Das DL-Forum war ein kleines Utopia, und ab ca. 2005 bekam es mit Fantasybuch.net eine Zweigstelle. Hier habe ich angefangen, erst Rezensionen zu schreiben, später auch Interviews zu führen und Newstexte zu veröffentlichen. Ich kam das erste Mal ernsthaft mit Verlagen und Szeneleuten in Kontakt, so wiederum zu Online-Magazinen und letzten Endes auch zu Art Skript Phantastik, wo dann ja mein erster Roman erschien.

Paradise lost**

Aber irgendwann verloren beide Communitys an Intensität. Erst war da ein Streit zwischen Admins und Moderatoren, dann einige kleinere Netz-Dramen, die Aktiven zogen sich zurück oder wandten sich neuen Foren und Social Media zu. Hinzu kam, dass die Drachenlanze-Reihe eingestellt wurde und es schlicht kaum noch Nachwuchs gab.

In den letzten Jahren war das Community-Gefühl von früher verschwunden; auf fantasybuch.net habe ich noch hin und wieder vorbeigeschaut, im DL-Forum war ich seit Jahren nicht mehr eingeloggt. Ich habe sogar erst verspätet mitbekommen, dass es abgeschaltet wurde, und es war vielleicht nur konsequent, unter beide Seiten einen Schlussstrich zu ziehen. (Auch wenn zur Datensicherung ein vorheriger Hinweis nett gewesen wäre.) Und trotzdem – es war eine super Zeit, sowohl mit dem Drachenlanze-Forum als auch mit fantasybuch.net. Ich weiß nicht, wo ich heute ohne beides wäre.

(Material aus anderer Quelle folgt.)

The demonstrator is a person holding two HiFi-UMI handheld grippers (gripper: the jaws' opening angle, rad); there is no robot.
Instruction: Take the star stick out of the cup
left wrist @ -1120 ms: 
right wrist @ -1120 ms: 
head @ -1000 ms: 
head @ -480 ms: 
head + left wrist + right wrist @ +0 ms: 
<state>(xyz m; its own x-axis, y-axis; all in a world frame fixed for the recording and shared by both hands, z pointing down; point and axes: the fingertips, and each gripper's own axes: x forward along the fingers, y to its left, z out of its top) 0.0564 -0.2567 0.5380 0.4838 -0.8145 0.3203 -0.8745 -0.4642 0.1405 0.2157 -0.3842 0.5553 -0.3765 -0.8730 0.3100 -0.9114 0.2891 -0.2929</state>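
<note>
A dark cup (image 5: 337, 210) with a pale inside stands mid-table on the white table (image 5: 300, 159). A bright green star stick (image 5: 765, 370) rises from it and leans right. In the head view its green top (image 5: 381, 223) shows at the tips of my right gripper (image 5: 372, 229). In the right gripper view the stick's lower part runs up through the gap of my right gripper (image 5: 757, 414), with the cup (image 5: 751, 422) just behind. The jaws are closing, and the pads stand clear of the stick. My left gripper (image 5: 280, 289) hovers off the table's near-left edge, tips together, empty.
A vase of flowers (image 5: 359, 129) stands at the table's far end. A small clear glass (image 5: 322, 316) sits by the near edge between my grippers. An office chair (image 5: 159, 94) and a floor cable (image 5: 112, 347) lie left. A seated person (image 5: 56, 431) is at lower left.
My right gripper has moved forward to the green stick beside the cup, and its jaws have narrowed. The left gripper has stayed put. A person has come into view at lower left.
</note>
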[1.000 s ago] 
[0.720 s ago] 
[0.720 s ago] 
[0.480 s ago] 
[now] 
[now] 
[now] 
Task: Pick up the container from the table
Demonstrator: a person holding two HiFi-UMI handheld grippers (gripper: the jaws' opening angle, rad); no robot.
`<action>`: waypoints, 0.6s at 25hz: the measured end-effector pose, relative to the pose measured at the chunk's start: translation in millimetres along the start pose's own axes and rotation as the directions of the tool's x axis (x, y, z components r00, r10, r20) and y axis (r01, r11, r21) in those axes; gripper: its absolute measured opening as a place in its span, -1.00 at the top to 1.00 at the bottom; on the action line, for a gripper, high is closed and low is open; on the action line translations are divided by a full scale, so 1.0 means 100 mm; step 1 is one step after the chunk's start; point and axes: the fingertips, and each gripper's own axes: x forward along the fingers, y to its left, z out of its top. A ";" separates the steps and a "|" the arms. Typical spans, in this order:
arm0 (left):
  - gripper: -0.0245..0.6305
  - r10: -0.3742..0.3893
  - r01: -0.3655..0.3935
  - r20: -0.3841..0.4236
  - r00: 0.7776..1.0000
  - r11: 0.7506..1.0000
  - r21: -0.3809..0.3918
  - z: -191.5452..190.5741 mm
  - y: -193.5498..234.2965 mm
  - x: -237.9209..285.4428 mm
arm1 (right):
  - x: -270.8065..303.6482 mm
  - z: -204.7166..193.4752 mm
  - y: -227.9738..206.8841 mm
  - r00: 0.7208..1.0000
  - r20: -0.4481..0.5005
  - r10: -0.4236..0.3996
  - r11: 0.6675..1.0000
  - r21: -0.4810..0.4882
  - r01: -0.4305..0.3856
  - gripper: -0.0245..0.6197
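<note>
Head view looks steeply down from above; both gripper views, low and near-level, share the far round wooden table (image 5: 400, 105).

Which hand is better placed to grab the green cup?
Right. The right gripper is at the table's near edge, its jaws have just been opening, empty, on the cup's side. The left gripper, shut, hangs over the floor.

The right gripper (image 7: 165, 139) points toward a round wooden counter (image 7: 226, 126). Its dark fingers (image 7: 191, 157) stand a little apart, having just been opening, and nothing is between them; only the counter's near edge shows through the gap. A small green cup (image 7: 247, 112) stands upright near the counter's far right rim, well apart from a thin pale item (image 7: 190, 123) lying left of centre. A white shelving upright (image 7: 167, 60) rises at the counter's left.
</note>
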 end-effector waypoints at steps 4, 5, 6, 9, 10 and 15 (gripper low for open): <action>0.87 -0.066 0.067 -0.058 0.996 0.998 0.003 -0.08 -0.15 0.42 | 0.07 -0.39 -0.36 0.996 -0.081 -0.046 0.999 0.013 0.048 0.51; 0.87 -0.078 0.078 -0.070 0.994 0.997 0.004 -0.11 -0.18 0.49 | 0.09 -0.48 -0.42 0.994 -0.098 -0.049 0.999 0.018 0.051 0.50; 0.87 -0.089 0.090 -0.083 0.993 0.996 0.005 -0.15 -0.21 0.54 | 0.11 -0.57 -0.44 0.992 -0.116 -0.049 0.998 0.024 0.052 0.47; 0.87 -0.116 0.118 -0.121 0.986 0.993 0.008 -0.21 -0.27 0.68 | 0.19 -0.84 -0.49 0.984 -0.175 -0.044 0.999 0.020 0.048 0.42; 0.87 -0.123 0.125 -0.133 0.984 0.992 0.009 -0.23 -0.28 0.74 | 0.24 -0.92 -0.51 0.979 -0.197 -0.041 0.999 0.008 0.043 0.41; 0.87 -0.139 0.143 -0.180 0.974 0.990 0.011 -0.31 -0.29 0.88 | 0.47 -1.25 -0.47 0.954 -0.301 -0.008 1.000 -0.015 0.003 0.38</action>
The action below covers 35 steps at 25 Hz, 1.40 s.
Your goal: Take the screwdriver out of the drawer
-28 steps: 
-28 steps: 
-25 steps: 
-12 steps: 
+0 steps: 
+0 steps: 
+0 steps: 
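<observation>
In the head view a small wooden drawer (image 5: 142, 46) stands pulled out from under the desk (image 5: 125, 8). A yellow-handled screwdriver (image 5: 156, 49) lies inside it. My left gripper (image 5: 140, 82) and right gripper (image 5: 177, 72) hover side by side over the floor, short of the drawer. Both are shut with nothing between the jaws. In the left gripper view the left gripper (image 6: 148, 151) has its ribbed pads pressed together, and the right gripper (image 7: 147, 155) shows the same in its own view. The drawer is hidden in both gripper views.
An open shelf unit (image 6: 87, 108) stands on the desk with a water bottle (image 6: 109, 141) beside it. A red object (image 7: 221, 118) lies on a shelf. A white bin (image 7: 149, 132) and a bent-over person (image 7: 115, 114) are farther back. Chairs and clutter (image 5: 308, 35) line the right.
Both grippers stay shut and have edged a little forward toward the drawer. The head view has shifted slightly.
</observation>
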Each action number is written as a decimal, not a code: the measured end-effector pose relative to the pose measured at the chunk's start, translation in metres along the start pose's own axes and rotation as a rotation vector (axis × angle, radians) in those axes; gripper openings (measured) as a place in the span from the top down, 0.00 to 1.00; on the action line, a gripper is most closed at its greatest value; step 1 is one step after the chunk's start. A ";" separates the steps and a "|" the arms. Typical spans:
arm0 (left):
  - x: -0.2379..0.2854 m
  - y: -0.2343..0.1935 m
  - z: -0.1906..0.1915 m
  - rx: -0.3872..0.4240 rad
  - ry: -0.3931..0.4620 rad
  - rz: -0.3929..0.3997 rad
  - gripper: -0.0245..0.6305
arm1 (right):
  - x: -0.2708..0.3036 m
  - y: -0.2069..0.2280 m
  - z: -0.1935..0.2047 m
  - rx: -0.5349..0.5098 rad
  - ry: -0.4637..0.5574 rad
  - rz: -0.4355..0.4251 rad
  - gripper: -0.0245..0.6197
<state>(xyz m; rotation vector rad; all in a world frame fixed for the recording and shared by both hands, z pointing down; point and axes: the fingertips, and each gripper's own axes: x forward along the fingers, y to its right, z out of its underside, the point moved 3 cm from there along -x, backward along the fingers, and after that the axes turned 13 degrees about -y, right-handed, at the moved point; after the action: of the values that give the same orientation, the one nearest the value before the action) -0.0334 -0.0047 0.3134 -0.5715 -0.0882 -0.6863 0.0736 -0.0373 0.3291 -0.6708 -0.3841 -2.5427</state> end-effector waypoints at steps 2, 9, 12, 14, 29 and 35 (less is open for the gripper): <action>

*Da mir die Veröffentlichungen von damals etwas peinlich waren, habe ich dieses Pseudonym lange unter Verschluss gehalten. Aber selbst über Umwege ist inzwischen kaum noch etwas von früher zu finden, was ich nun auch wieder schade finde. Ich meine – mein Interview mit Trudi Canavan! Die Rants meines 16-jährigen Ichs! Komische Cosplay-Fotos!

**Ok, jetzt trage ich etwas dick auf.